Let's just say that in my case, the market is huge, but requires carefully isolating with keywords when it comes to ads. I'm in the black now, overall, and my readers do like what I write, at least judging by the reviews. But my ads just can't break even anymore, because AMS costs per click have gone through the roof, and I have a huge number of non-performing keywords among the few performing ones.
I've just hired some start-up folks to do ad targeting. Looks like they are going with a pure clean-sheet machine learning approach to start with. We'll see where that goes. I have fairly low expectations, but for the $100 it will cost me over the two months I will give them, it's worth a try.
What I really wish for is a system of anti-targeting. If you hated this book, you'll love...
So many people chiming in with absolutely NOTHING USEFUL TO SAY, yet they talk, talk, talk...
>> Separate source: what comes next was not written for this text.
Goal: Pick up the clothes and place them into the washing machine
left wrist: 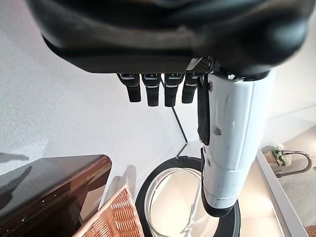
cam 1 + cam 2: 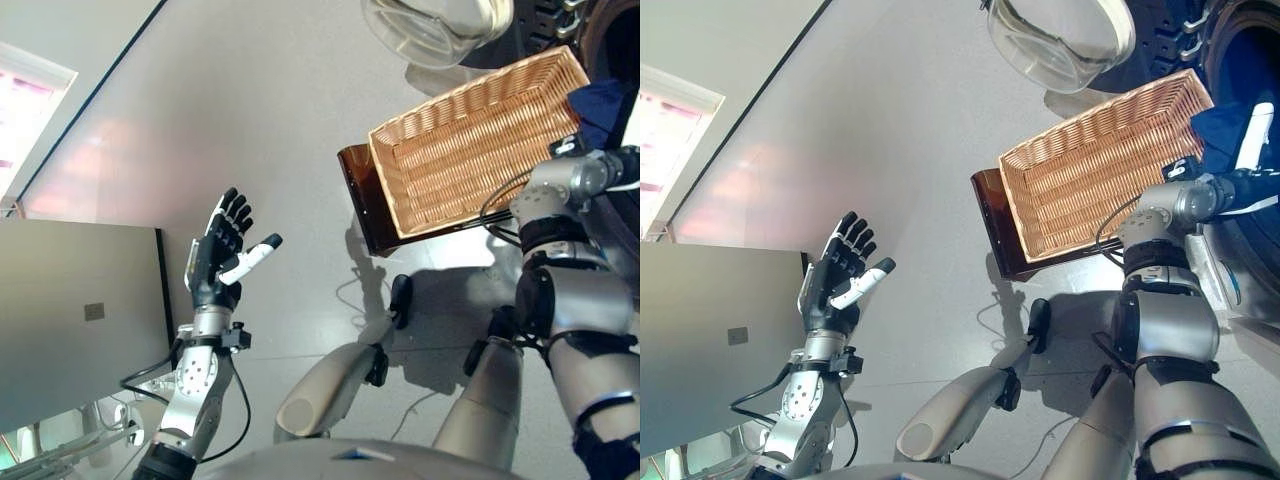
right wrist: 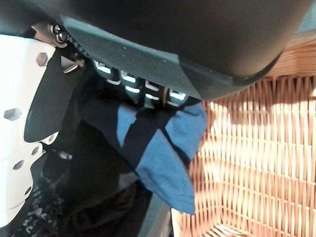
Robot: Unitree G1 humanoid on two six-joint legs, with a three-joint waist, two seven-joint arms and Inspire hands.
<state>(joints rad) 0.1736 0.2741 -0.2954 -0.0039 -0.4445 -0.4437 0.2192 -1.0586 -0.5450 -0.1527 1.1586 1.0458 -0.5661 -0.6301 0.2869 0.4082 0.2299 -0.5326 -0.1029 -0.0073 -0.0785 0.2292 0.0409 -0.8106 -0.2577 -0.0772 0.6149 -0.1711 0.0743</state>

How to push sales? It's rather simple. Get a cover that speaks to your GENRE. It needs to be eye catching. If it's not, it doesn't matter if you've written the best book on Earth, very few people will look at it because they do not know what's in it until they start reading.
Once you have your cover, use AMS (Amazon Marketing Service) and promote it within Amazon. Social media doesn't do crap. Social media is for you to connect with CURRENT READERS, not get new ones.
When you use AMS, target other authors IN YOUR GENRE with books similar to yours. Bid low, and wait. Do NOT use automatic targeting. Go to the Top 100 list in your genre, pick the authors with book covers that LOOK like yours, and target them. Go to the newly released lists and do the same thing. Check back every week and you'll probably find a couple more. Get a list of at least 100 keywords, but 300 would be closer to average. You need a lot, because one keyword is not going to do it alone.
That will drive eyeballs to your cover. If people decide to read it, expect about 1% of them to leave a review.
All of us here are already doing all that, aerki. And datamining Goodreads, and datamining our positive raters' reading history, and targeting our own also bought list. These approaches have driven CPC into the stratosphere.
You have 50+ volumes in a series. A $0.50 click in a top 100 first-page carousel slot is affordable to you. Even if one in a hundred buys the sequels, you still make good money. Most of us do not have a 50-volume series.
I understand your pride at discovering America while simultaneously inventing the bicycle, but trust me -- there has to be a better way. We talk because we know from a lifetime of experience -- someone will find the better way. Talking stimulates thinking.